Heureusement, il existe aussi des signes positifs qui laissent espérer que la COP26 parvienne à réaligner les États et les acteurs économiques et sociaux au service de la protection de la planète. Le changement le plus spectaculaire concerne le revirement des États-Unis et de la Chine, qui génèrent 42 % des émissions mondiales. Rompant avec le déni de la présidence Trump, Joe Biden a décidé de réintégrer les accords de Paris, organisé un sommet des dirigeants sur le climat en avril, pris l’engagement de réduire de 50 à 52 % les émissions d’ici à 2030 et fait voter un plan d’investissement de 1 200 milliards de dollars dans les infrastructures et la transition énergétique. En Chine, Xi Jinping a annoncé le pic des émissions à 2030 et fixé pour objectif la neutralité carbone en 2060. La Russie, confrontée au dégel du permafrost, qui pourrait libérer d’énormes quantités de carbone et de méthane, se montre aussi plus attentive à l’environnement. La lutte contre le réchauffement climatique constitue ainsi le seul domaine où se poursuit un dialogue entre les grandes puissances.

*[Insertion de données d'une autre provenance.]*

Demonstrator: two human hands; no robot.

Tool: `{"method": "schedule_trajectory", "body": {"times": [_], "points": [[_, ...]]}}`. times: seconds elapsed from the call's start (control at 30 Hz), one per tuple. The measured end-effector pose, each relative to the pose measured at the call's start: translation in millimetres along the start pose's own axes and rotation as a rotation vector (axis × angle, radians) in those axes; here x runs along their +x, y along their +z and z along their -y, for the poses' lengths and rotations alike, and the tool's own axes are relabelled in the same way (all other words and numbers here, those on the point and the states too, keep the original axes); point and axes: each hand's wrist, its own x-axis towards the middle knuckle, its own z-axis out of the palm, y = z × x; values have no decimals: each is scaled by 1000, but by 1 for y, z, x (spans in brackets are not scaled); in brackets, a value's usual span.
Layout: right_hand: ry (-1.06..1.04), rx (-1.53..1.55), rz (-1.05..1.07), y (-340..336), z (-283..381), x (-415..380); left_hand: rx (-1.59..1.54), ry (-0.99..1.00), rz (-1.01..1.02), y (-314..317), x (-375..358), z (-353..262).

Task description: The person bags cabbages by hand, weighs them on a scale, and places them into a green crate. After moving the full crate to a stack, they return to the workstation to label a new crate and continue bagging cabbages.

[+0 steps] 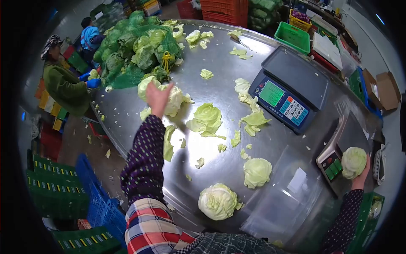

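My left hand [158, 98] reaches out over the metal table [228, 148], fingers apart, right at two pale cabbages; one of them [174, 103] is partly behind it. Whether the fingers touch them I cannot tell. At the far right, my right hand [363, 174] is wrapped round the side of a cabbage [354, 162] on or just above a scale [347, 135]. Two more cabbages, one [257, 172] beside clear plastic bags [281, 194] and one [218, 201] at the near edge, rest on the table. Loose leaves [206, 119] lie in the middle.
A dark scale [292, 86] with a lit display stands at the back right. Netted cabbages [137, 48] are piled at the back left. Near them a person in green [63, 86] wears blue gloves; another is in blue [89, 37]. A knife [240, 41] lies near the far edge.
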Motion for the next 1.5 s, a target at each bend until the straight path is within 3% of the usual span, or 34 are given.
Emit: {"method": "schedule_trajectory", "body": {"times": [0.07,0.13,0.2,0.27,0.33,0.4,0.47,0.53,0.6,0.63,0.73,0.77,0.83,0.87,0.9,0.93,1.03,1.07,1.13,1.2,1.23,1.33,1.37,1.4,1.5], "points": [[-7,-12,5,-13,22,37,56,-186,20,16,39,34],[-12,-16,2,-20,34,57,126,-196,-37,16,56,47],[-57,-121,-346,-27,40,72,197,-209,-87,19,72,58],[-19,-204,-353,-61,37,89,225,-223,-170,34,86,72],[25,-560,-528,-64,39,83,324,-149,-109,48,103,96],[-498,-1289,-562,-135,55,103,429,-26,-161,46,108,108],[-788,-1447,-604,35,7,15,260,-31,34,18,109,99],[-975,-1426,-340,102,-28,-21,12,-164,96,-8,106,93],[-1048,-1507,60,168,-59,-53,-54,-139,-65,1,127,115],[-920,-1472,176,182,-73,-60,-102,-124,-94,16,152,140],[-536,-1334,494,227,-107,-76,-13,-112,66,58,149,153],[-416,-1267,532,236,-121,-80,-92,-122,76,38,117,119],[-156,-1123,597,259,-152,-84,-320,-150,254,23,94,110],[-10,-1039,622,274,-168,-90,-376,-193,224,27,75,113],[93,-991,680,291,-185,-95,-479,-141,263,24,50,105],[190,-939,736,312,-204,-97,-356,-29,187,22,24,93],[222,-754,758,372,-251,-111,-322,24,336,3,-38,45],[246,-741,739,387,-262,-115,-78,108,364,-12,-55,20],[316,-617,682,401,-290,-121,165,754,-157,-17,-89,-11],[217,-723,549,405,-287,-134,-197,776,139,-3,-126,-36],[227,-665,569,394,-297,-130,-22,938,265,8,-148,-41],[295,-455,536,371,-298,-128,-162,797,250,37,-197,-57],[386,-344,528,370,-288,-137,-326,615,249,46,-208,-62],[320,-406,555,364,-286,-145,-404,524,193,50,-212,-65],[254,-68,598,327,-229,-171,-605,788,161,-17,-230,-104]]}}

Dans le même temps, l’Europe a confirmé son avance en articulant étroitement le plan de relance Next Generation EU, qui impose d’affecter 37 % des 750 milliards de subventions et prêts aux États à la transition écologique, et le Green Deal. Il entend réduire de 55 % les émissions sur le continent en 2030 par rapport à leur niveau de 1990, grâce à la généralisation du prix du carbone et à l’instauration d’un mécanisme d’ajustement aux frontières, à la mise en place d’une fiscalité attractive pour les énergies renouvelables et pénalisante pour les fossiles, à la fin du moteur thermique en 2035, à la création enfin d’un fonds social de 72 milliards d’euros afin de soutenir les ménages les plus fragiles et les PME.

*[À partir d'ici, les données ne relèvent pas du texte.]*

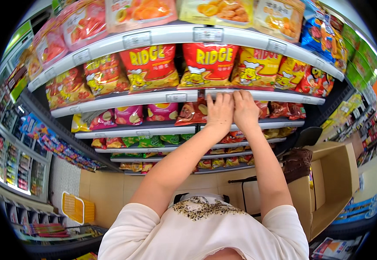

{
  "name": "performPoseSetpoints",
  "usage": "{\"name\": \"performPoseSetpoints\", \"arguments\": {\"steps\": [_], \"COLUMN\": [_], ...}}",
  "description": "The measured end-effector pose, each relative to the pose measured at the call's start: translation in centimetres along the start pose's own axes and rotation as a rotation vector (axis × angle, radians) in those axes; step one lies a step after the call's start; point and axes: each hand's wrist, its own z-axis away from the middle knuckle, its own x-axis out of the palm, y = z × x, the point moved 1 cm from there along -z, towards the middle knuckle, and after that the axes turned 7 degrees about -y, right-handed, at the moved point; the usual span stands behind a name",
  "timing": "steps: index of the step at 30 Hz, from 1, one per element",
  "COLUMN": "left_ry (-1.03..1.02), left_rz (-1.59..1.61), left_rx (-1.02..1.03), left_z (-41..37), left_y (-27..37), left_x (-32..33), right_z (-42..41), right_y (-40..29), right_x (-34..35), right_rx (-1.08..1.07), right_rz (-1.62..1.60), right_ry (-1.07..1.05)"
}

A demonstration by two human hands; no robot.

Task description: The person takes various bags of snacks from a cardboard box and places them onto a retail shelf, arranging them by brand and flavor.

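Note:
Both my hands are at the front edge of a snack shelf, side by side and nearly touching. My left hand (221,110) lays its fingertips, slightly spread, on the white price strip (266,95). Close beside it, my right hand (246,109) has its fingers bunched on the same strip; its thumb is hidden. Just left of my hands, a short gap parts this strip from the neighbouring price strip (126,99). Above stand red Ridge potato chip bags (209,65) and a yellow-and-red chip bag (256,68). Behind my left hand, a red snack bag (191,113) is partly covered.
Dried-fruit pouches (139,13) line the top shelf. Purple snack bags (128,115) and a grey glove-like cloth (92,116) lie lower left. An open cardboard box (331,182), with a dark brown cloth (297,164) beside it, stands at right. A yellow basket (77,208) is on the floor.

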Motion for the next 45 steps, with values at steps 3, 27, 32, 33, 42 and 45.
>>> {"name": "performPoseSetpoints", "arguments": {"steps": [3, 27, 32, 33, 42, 45], "left_ry": [0.025, -0.085, -0.051, -0.09, -0.015, -0.266], "left_rz": [-0.022, -0.039, -0.063, -0.048, 0.017, 0.428], "left_rx": [0.013, 0.038, 0.143, 0.085, 0.228, 0.254], "left_z": [0.0, 0.2, -1.1, -1.1, -0.1, -0.9], "left_y": [0.0, -0.3, 1.0, 0.8, 1.2, 5.4], "left_x": [-0.2, -0.8, 0.5, 0.5, -1.7, -2.3], "right_z": [-0.1, 0.1, 0.8, 0.7, 2.9, 5.7], "right_y": [0.3, 0.2, 2.0, 1.9, 1.0, 3.2], "right_x": [0.4, 0.5, -0.3, 0.4, 0.6, -3.3], "right_rx": [-0.057, -0.006, 0.065, 0.038, 0.031, -0.066], "right_rz": [0.056, 0.032, 0.08, 0.126, 0.08, 0.101], "right_ry": [0.092, 0.048, 0.072, 0.093, 0.109, 0.003]}}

La COP 26 constitue l’ultime occasion de sauvegarder les objectifs de l’accord de Paris. Il faut s’appuyer sur le réveil des opinions face à la multiplication des catastrophes écologiques pour ne pas la laisser perdre. La lutte contre le réchauffement climatique, désormais au cœur des enjeux économiques et stratégiques, doit tirer toutes les leçons de l’épidémie de Covid-19. En préservant la coopération internationale tant entre les grandes puissances qu’entre pays du Nord et du Sud, ce pour quoi l’Europe peut jouer un rôle de médiation décisif. En donnant une priorité claire à la réduction des émissions de carbone et de méthane, ce qui invite notamment à accélérer la sortie du charbon et à presser la Chine de ramener son pic autour de 2025 plutôt que 2030. En articulant étroitement l’État et le marché, notamment via la généralisation du prix du carbone, qui implique des mesures compensatoires pour assurer son acceptabilité sociale, et la modification des règles du commerce international. En finançant et en coordonnant la recherche dans les technologies clés des batteries, de l’hydrogène ou de la captation du carbone.